Product Release March 2023: Uplifts in Accuracy, Translation, and Automatic Language Identification

Our first release of the year is a big one – with a host of new features, updates, and improvements to our best-in-class speech API. This year, we’ll continue our mission to unlock human potential, increase the inclusivity of speech recognition engines, and lower bias through natural interaction with intelligent machines.

At the top of our release sits our accuracy uplifts with the release of Ursa, our latest generation of speech recognition models.

With that in mind, join us as we introduce our GPU support, showcase how our product continues its journey to understand every voice, and explain more about our new Translation offering.

Ursa Generation Models

We have greatly improved the accuracy of our English language transcription. Using a broad range of test sets, we see an average 22% relative improvement for the Enhanced model and 35% relative improvement for the Standard model.

Speechmatics Ursa generation models have achieved this breakthrough in performance by shifting execution to GPUs, enabling significantly larger machine learning models to be used in production.

Introducing Translation

By integrating Translation into our single Speech API, users can now use Speechmatics market-leading speech-to-text and Translation all in one place. As of now, Speechmatics offers translated text from and to English in 34 supported languages, start and end timing for sentences, as well as speaker labeling.

Accurate Translation is crucial to improving accessibility for businesses to global markets they haven’t previously tapped, including in use cases like Media Captioning, Meeting Platforms, and Contact Centers.

You can try our new Translation for free today in our portal. All Batch SaaS customers will have immediate, free access until 31st March 2023 through the existing Speech API.

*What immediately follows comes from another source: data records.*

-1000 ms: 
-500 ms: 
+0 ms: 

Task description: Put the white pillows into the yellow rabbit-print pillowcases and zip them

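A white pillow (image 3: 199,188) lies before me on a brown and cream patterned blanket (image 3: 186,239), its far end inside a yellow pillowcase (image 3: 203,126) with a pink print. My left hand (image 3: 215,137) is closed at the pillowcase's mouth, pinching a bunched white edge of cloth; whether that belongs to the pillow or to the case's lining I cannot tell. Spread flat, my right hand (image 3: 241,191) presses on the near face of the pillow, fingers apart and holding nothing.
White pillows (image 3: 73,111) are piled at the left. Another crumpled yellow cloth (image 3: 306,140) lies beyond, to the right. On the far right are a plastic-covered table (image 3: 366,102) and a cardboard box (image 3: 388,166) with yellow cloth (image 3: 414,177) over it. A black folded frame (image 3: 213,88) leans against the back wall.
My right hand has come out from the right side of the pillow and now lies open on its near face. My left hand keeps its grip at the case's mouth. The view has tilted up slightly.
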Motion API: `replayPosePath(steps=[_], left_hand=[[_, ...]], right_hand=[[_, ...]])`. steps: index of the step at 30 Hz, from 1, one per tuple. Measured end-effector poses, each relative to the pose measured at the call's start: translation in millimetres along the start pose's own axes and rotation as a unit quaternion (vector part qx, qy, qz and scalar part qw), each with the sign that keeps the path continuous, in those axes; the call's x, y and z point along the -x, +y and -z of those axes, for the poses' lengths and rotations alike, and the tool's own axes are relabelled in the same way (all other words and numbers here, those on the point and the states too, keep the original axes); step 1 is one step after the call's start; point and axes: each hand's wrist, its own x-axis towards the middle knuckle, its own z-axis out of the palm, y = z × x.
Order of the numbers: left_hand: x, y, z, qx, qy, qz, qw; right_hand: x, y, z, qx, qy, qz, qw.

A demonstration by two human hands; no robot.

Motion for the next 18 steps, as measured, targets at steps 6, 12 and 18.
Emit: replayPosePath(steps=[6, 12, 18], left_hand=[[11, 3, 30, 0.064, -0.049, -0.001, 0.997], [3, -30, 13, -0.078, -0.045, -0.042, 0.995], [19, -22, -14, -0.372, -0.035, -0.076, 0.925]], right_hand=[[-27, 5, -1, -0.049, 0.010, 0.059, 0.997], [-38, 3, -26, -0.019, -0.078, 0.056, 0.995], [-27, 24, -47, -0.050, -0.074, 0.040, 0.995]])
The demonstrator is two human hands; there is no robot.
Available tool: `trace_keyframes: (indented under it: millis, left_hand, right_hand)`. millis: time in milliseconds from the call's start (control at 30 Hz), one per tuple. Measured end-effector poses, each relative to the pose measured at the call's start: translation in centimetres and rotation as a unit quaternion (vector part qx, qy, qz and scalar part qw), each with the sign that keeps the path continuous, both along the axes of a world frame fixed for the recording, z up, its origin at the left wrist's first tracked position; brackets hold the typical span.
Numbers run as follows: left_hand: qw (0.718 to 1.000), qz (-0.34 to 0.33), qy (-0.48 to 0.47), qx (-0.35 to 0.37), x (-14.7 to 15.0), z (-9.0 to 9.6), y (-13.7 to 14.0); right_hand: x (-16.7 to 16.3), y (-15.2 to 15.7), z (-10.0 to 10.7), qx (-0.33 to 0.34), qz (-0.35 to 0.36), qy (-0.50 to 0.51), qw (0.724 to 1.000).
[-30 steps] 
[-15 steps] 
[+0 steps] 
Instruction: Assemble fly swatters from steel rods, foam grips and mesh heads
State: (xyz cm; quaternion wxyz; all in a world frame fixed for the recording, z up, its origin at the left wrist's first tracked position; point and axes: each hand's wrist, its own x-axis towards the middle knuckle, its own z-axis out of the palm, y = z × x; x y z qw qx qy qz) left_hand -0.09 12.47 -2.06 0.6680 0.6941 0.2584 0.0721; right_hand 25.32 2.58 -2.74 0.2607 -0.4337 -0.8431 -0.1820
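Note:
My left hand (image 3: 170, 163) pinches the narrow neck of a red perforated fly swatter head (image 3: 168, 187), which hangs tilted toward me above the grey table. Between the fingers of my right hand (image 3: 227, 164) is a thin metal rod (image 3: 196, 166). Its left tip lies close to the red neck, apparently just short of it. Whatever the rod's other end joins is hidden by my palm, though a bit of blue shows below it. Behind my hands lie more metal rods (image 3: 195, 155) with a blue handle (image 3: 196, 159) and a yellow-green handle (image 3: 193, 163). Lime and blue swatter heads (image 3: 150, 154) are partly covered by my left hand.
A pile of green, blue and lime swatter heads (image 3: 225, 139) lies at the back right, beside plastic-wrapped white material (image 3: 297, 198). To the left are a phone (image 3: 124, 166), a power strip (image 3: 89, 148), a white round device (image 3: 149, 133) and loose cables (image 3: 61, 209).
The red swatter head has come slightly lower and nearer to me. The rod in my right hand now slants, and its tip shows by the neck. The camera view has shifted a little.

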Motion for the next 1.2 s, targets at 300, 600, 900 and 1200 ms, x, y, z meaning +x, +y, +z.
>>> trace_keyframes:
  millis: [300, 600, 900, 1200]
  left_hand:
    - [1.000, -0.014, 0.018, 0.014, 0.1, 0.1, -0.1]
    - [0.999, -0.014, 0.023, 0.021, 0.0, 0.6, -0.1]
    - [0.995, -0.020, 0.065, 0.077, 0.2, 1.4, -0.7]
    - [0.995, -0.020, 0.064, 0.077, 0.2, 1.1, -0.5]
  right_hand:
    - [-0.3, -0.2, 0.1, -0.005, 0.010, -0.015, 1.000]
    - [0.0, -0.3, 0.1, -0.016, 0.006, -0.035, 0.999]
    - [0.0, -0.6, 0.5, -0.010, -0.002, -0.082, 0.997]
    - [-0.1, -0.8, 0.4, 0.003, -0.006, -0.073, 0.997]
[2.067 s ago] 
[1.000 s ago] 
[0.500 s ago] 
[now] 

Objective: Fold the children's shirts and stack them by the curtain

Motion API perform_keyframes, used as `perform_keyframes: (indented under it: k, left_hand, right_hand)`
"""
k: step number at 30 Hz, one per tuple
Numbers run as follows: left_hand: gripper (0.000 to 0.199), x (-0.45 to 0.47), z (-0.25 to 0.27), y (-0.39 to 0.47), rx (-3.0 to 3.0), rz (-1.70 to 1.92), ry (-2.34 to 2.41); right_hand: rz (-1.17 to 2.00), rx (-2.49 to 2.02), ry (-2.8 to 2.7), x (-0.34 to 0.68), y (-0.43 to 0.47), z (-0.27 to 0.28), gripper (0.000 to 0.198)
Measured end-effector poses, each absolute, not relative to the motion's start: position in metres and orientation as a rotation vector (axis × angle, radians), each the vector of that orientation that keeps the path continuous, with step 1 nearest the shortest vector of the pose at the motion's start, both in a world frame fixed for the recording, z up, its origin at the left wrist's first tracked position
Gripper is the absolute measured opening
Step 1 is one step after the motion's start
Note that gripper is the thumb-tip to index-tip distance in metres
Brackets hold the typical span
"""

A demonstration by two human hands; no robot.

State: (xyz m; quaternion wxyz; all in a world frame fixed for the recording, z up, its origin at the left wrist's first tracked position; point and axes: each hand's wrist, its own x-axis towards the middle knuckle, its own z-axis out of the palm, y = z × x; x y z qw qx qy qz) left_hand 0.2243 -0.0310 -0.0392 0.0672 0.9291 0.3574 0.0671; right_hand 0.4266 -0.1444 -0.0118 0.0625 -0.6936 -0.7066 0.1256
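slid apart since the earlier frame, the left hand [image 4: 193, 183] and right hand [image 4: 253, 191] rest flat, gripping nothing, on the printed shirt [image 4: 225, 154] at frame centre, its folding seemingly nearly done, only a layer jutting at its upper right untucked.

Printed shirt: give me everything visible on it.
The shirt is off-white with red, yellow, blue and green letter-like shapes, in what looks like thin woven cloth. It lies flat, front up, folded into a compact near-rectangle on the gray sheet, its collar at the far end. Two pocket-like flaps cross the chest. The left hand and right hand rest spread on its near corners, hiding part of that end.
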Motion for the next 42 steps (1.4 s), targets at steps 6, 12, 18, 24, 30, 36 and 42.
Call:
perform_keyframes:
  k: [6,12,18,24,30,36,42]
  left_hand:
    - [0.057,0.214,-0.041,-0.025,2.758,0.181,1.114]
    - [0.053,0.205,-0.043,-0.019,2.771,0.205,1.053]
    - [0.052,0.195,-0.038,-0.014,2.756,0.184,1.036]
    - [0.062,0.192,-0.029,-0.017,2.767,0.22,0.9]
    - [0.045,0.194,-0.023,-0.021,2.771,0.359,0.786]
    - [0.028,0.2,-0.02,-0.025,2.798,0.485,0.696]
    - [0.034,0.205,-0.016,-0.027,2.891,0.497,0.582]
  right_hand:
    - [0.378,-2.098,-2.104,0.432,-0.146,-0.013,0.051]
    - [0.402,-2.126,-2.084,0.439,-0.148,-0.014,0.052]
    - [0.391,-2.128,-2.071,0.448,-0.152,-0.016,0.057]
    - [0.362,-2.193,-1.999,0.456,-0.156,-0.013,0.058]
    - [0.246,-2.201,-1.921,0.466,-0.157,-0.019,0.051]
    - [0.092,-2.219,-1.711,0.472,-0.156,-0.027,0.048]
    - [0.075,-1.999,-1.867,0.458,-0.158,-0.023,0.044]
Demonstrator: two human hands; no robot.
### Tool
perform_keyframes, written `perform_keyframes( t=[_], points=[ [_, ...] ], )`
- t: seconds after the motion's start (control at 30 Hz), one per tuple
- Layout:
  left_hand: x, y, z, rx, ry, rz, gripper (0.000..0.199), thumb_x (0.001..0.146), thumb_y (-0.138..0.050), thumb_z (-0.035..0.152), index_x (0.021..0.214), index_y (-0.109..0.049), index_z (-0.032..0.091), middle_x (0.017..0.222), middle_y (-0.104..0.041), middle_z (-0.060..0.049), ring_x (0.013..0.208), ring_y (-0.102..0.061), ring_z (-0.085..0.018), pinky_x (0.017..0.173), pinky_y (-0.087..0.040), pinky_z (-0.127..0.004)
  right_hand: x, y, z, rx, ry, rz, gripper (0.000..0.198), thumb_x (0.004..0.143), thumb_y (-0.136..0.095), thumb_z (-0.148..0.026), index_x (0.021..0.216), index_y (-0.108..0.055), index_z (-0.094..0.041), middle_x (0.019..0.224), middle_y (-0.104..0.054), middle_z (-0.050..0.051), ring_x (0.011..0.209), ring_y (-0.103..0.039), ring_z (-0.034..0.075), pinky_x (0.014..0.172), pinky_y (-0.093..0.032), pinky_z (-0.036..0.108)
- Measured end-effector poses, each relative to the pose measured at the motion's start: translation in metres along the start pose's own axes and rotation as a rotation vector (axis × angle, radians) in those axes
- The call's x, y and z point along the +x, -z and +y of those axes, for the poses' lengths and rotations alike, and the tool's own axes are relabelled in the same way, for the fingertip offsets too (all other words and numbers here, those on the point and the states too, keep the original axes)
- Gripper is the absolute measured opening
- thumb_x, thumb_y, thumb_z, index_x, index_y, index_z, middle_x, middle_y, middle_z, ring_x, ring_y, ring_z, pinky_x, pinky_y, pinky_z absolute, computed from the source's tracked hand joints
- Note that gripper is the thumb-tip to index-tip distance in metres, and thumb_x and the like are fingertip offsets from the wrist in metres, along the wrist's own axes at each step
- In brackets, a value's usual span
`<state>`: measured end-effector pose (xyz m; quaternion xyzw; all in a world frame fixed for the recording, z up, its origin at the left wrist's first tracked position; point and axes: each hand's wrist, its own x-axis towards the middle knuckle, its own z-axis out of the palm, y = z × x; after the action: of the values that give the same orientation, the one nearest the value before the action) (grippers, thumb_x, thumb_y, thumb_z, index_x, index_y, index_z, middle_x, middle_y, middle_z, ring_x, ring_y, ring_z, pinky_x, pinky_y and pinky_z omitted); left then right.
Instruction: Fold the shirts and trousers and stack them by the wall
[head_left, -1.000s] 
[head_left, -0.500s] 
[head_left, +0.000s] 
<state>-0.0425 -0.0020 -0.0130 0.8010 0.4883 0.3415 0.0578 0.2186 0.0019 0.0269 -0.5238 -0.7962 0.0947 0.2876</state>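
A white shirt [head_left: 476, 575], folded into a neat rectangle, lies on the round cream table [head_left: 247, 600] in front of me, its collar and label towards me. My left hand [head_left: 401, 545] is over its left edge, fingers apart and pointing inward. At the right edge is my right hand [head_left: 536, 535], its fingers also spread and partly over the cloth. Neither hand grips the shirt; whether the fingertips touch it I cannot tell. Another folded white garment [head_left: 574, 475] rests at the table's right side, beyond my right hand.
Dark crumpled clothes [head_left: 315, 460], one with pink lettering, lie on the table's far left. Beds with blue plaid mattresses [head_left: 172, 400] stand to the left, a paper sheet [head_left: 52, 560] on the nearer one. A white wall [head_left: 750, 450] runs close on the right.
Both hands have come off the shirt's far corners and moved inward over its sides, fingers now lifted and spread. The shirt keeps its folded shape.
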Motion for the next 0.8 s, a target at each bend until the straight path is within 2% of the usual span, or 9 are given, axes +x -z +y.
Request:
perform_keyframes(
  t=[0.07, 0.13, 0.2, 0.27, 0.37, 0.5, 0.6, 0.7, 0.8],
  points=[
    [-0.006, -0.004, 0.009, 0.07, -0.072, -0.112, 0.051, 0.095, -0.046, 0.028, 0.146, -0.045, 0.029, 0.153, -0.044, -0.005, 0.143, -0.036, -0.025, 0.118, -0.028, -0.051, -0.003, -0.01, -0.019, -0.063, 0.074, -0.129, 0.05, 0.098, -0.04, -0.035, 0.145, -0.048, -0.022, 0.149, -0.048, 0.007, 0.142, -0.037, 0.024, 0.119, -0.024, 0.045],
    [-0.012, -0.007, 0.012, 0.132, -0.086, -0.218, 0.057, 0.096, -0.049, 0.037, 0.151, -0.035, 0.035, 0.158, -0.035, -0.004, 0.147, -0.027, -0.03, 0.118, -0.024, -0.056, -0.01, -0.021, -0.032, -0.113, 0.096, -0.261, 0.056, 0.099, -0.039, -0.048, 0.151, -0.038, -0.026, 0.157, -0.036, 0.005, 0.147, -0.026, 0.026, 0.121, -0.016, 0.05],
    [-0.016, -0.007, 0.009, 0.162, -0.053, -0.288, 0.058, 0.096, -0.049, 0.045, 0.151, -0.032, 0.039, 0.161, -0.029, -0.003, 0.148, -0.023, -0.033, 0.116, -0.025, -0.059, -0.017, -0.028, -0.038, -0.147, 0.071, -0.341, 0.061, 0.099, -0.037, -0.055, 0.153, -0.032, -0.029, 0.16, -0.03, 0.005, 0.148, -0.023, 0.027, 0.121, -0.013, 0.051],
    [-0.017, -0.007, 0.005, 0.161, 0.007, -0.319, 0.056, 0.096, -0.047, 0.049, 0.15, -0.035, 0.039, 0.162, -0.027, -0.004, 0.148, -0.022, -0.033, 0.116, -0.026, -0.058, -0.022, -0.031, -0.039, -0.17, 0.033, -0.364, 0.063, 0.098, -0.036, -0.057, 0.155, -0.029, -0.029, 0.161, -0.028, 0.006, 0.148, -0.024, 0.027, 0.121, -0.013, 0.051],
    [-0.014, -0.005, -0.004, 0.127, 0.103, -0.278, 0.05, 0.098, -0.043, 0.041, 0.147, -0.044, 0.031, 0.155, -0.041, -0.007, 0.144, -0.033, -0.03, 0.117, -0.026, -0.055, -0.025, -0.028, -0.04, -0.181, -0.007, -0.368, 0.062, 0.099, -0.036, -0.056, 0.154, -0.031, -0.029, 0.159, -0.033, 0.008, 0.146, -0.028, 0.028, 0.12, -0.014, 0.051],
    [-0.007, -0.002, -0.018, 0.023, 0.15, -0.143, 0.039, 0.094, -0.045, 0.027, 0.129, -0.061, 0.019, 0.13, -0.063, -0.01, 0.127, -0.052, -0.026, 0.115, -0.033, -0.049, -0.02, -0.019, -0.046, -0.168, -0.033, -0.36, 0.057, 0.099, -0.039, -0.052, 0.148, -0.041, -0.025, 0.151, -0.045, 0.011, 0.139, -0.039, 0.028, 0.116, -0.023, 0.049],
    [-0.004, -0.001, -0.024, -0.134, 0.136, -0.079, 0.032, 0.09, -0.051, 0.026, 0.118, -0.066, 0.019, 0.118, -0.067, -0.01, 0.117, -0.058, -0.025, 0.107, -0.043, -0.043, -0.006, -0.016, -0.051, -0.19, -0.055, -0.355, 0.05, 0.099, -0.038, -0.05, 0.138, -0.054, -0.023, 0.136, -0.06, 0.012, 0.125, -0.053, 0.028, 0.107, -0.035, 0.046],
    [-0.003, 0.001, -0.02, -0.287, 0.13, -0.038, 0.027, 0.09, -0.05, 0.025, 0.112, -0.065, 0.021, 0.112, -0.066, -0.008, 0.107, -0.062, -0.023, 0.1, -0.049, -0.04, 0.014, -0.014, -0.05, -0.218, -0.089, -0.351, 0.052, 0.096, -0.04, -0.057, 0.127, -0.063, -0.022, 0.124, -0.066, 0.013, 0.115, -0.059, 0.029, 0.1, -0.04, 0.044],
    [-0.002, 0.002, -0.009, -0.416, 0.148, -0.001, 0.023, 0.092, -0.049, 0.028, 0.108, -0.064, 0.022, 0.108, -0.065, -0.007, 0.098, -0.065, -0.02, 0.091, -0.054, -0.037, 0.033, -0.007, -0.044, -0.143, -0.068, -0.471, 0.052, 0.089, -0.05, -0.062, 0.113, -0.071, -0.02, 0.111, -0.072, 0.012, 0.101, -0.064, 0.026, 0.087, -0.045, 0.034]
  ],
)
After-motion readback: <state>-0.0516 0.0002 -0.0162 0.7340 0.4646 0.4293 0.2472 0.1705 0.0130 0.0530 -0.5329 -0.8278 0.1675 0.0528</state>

Automatic Language Identification

Following swiftly on from the release of Language Identification last year, we’ve now introduced Automatic Language Identification as part of the Transcription API. Designed for customers working with audio data where the language may not be known, users can now transcribe audio as part of a single workflow, without specifying the language within the configuration. With coverage for 44 languages, you won’t need to tell us what the language is, we’ll tell you.

Numeral Formatting

This release brings a range of improvements to numeral formatting for English, including new measurements & telephone entity classes, and support for domain & email formatting.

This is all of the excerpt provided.